It is highly recommended to use a virtual environment for managing your project’s dependencies.

  1. Install the package from pip:

    This allows simple installation from pip

    pip install graph-hypothesis
  2. Install the package in editable mode:

    This allows you to make changes to the source code and have them reflected immediately without needing to reinstall.

    pip install -e .

Usage Example

To perform a permutation test, you’ll typically create your networkx graph, ensure its nodes have ‘type’ attributes, and then call the graph_hypothesis function.

import networkx as nx
import numpy as np
from graph_hypothesis import graph_hypothesis

# 1. Build a small graph
G_example = nx.Graph()
G_example.add_node("Alice", type="Human")
G_example.add_node("Bob", type="Human")
G_example.add_node("Doggo", type="Pet")
G_example.add_node("Kitty", type="Pet")
G_example.add_node("Tree", type="Plant") # An 'Other' type

G_example.add_edges_from([
    ("Alice", "Doggo"),   # Human-Pet interaction
    ("Bob", "Kitty"),     # Human-Pet interaction
    ("Doggo", "Kitty"),   # Pet-Pet interaction
    ("Alice", "Bob"),     # Human-Human interaction
    ("Alice", "Tree")     # Human-Plant interaction
])

# 2. Define test parameters
fixed_type_example = "Human"
target_type_example = "Pet"
metric_to_test = "interactions" # Choose from: "shortest_path", "interactions", "axb_motifs", "interaction_proportion"
num_permutations = 1000        # Number of random permutations
test_direction = "greater"     # "greater", "less", or "two-sided"
random_seed = 42               # For reproducibility of the permutation test


# 3. Perform the permutation test
if __name__ == '__main__': # very important to avoid multiprocessing errors
    results = graph_hypothesis(
        original_graph=G_example,
        fixed_type=fixed_type_example,
        target_type=target_type_example,
        metric_name=metric_to_test,
        num_permutations=num_permutations,
        test_type=test_direction,
        random_seed=random_seed,
        num_processes=None # Use all available CPU cores
    )

    # 4. Print results
    print("\n--- Permutation Test Results Summary ---")
    print(f"Observed Statistic: {results['observed_statistic']:.4f}")
    print(f"P-value ({results['test_type']}): {results['p_value']:.4f}")
    print(f"Number of Permutations: {results['num_permutations']}")
    print(f"Number of Processes Used: {results['num_processes_used']}")

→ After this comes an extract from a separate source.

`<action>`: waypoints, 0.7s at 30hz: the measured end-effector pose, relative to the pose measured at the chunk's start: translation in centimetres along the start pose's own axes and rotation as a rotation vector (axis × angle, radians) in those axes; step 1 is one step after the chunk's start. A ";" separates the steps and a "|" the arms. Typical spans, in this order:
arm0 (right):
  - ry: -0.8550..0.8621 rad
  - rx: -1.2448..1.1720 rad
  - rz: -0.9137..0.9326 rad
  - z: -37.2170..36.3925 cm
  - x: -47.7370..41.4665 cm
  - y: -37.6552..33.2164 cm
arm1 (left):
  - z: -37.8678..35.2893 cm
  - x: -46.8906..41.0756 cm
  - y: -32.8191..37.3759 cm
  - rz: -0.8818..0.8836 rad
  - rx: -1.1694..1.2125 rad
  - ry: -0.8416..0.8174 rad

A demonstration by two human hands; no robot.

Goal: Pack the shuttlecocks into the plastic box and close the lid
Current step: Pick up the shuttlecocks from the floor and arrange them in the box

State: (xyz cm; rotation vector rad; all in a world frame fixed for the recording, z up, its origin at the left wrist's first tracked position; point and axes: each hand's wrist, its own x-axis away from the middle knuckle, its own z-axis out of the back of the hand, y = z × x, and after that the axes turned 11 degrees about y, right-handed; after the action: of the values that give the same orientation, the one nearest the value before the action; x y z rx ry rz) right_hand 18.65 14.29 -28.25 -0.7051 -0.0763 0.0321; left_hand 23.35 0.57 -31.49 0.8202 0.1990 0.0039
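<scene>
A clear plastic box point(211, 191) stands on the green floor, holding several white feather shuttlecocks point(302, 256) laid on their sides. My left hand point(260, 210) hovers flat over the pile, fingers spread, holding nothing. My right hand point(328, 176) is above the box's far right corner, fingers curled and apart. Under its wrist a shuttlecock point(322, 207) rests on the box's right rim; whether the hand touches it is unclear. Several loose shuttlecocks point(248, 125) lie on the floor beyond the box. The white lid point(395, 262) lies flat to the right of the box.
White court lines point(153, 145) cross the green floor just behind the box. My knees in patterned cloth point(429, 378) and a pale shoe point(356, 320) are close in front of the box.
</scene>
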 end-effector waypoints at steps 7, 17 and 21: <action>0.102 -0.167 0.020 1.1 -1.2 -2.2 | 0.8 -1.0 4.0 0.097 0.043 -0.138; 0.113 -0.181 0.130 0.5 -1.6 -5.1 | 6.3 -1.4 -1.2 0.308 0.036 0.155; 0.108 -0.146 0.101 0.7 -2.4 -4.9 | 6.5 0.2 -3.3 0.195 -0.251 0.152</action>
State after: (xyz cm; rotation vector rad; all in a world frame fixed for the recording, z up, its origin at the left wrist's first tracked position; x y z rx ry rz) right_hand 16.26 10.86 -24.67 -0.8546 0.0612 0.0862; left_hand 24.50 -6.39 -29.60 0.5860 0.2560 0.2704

    if len(results['permutation_statistics']) > 0:
        perm_stats_array = np.array(results['permutation_statistics'])
        print(f"Permuted Stats (Min/Max/Mean): {perm_stats_array.min():.4f} / {perm_stats_array.max():.4f} / {perm_stats_array.mean():.4f}")

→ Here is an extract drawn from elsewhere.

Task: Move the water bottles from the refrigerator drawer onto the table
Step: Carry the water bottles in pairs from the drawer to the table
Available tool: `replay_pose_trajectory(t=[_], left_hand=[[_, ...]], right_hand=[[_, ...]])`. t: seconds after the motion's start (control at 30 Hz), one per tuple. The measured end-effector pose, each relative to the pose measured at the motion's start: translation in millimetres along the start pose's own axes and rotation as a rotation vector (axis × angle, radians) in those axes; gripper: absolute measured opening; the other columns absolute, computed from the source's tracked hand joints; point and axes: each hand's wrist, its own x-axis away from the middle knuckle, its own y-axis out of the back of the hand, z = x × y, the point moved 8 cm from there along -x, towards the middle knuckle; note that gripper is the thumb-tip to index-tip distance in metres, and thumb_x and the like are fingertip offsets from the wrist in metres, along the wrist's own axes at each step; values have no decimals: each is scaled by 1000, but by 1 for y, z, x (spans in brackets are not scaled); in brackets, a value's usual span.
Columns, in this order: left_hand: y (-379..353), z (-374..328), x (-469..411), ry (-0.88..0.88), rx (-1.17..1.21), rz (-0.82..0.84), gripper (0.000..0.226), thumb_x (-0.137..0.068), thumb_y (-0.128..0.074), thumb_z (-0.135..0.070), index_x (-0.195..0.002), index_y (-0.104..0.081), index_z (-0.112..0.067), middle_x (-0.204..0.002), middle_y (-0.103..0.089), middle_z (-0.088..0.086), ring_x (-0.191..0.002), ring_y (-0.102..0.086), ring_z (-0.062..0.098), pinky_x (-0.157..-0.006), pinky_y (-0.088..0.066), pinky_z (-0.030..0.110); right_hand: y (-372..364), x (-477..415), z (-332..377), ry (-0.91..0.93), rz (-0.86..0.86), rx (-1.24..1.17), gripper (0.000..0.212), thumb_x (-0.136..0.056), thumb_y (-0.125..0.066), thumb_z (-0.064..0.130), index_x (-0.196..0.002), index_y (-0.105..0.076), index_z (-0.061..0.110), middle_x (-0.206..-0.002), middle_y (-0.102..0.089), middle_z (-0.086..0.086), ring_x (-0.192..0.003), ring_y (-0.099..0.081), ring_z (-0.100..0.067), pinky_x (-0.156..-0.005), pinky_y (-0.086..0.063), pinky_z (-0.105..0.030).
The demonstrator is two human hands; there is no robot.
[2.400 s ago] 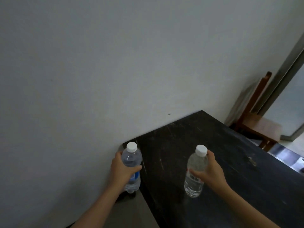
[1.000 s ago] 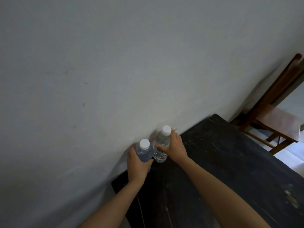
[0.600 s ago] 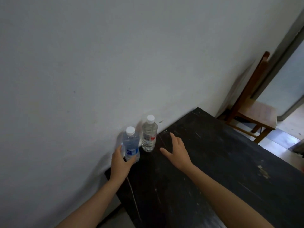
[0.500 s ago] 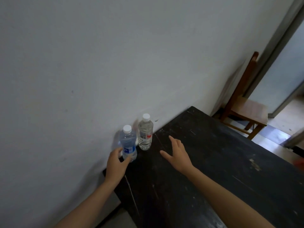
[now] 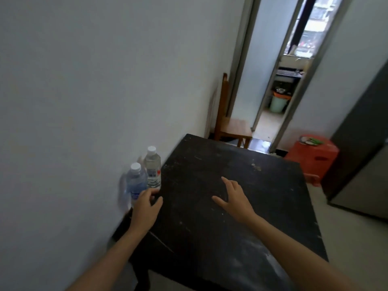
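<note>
The left hand (image 5: 147, 206) hangs low over the surface (image 5: 199, 232) with its fingers loosely bent and nothing in its grip. Its fingertips cover the foot of the blue-tinted bottle (image 5: 135, 182); I cannot tell if they touch it. The right hand (image 5: 235, 201) hovers well to the right, palm down, fingers spread and holding nothing.

Both water bottles stand upright with white caps on, at the surface's left edge against the pale wall (image 5: 84, 80). The clear bottle (image 5: 152, 168) with a red-and-white label is just behind the blue one, side by side with it.

Past the scuffed black top's far edge is a wooden chair (image 5: 232, 126), then a narrow doorway (image 5: 270, 122) with a green bin (image 5: 278, 103) beyond. A red plastic stool (image 5: 312, 156) sits on the floor to the right, beside a tall dark cabinet (image 5: 361, 156).
</note>
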Motion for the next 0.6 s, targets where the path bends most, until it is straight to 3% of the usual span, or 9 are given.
replay_pose_trajectory(t=[0.2,0.6], left_hand=[[-11,-31,31,-184,13,222,28,-87,-58,-13,-114,-55,-8,-113,-57,11,-101,-54,20,-86,-44,30],[-71,-116,160,-442,109,585,27,-86,-59,-11,-113,-57,-6,-111,-56,10,-103,-54,22,-91,-44,35]], right_hand=[[12,119,-12,-232,-162,55,75,-85,-57,45,-145,-19,19,-142,-31,-3,-129,-32,-16,-103,-33,-27],[71,339,-41,-528,-389,217,66,-85,-61,40,-139,-34,13,-133,-41,-9,-121,-39,-21,-97,-31,-20]])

    print("\nPermutation test example completed successfully.")

graph_hypothesis Function Arguments

The graph_hypothesis function is the primary entry point for performing permutation tests. Here’s a detailed explanation of its arguments:

  • original_graph (networkx.Graph):
    • Description: The NetworkX graph object representing your observed network. This graph is the basis for calculating the observed statistic and generating permuted graphs.

    • Requirements:
      • Must be an undirected graph (nx.Graph, not nx.DiGraph).

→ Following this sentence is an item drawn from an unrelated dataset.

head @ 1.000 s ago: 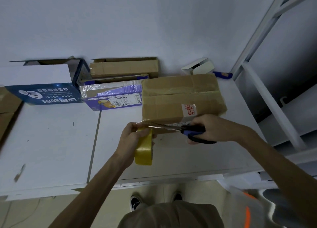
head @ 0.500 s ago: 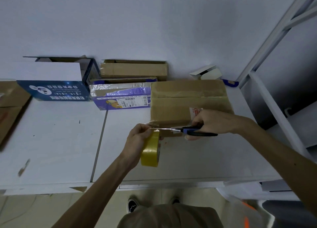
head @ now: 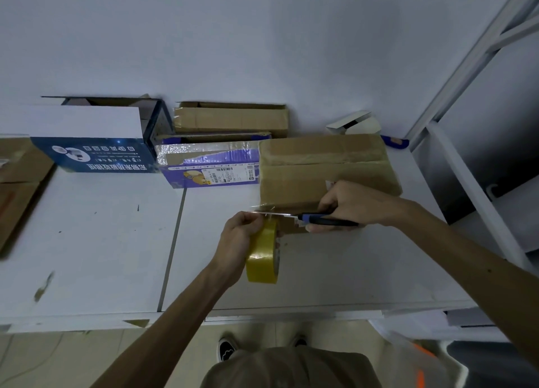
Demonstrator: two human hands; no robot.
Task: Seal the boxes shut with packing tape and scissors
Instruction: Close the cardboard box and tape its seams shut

      • Must be unweighted (edges should not have a ‘weight’ attribute, or if they do, its value must be 1).

      • Every node in the graph must have a ‘type’ attribute (e.g., G.add_node(‘node_id’, type=’CategoryA’)).

      • Must not be empty (must contain at least one node).

  • fixed_type (Any):
    • Description: The type of nodes that will remain fixed in their positions and connections during the permutation process. This type serves as one of the two groups for which the metric is calculated.

    • Requirements:
      • Must be a hashable Python object (e.g., string, integer).

      • Must be different from target_type.

      • Must be a node type that is present in the original_graph (i.e., at least one node in the graph must have this type).

  • target_type (Any):
    • Description: The other node type involved in the metric calculation. Nodes of this type (and all other types not designated as fixed_type) will have their types randomly shuffled across the graph’s non-fixed nodes during permutations.

    • Requirements:
      • Must be a hashable Python object.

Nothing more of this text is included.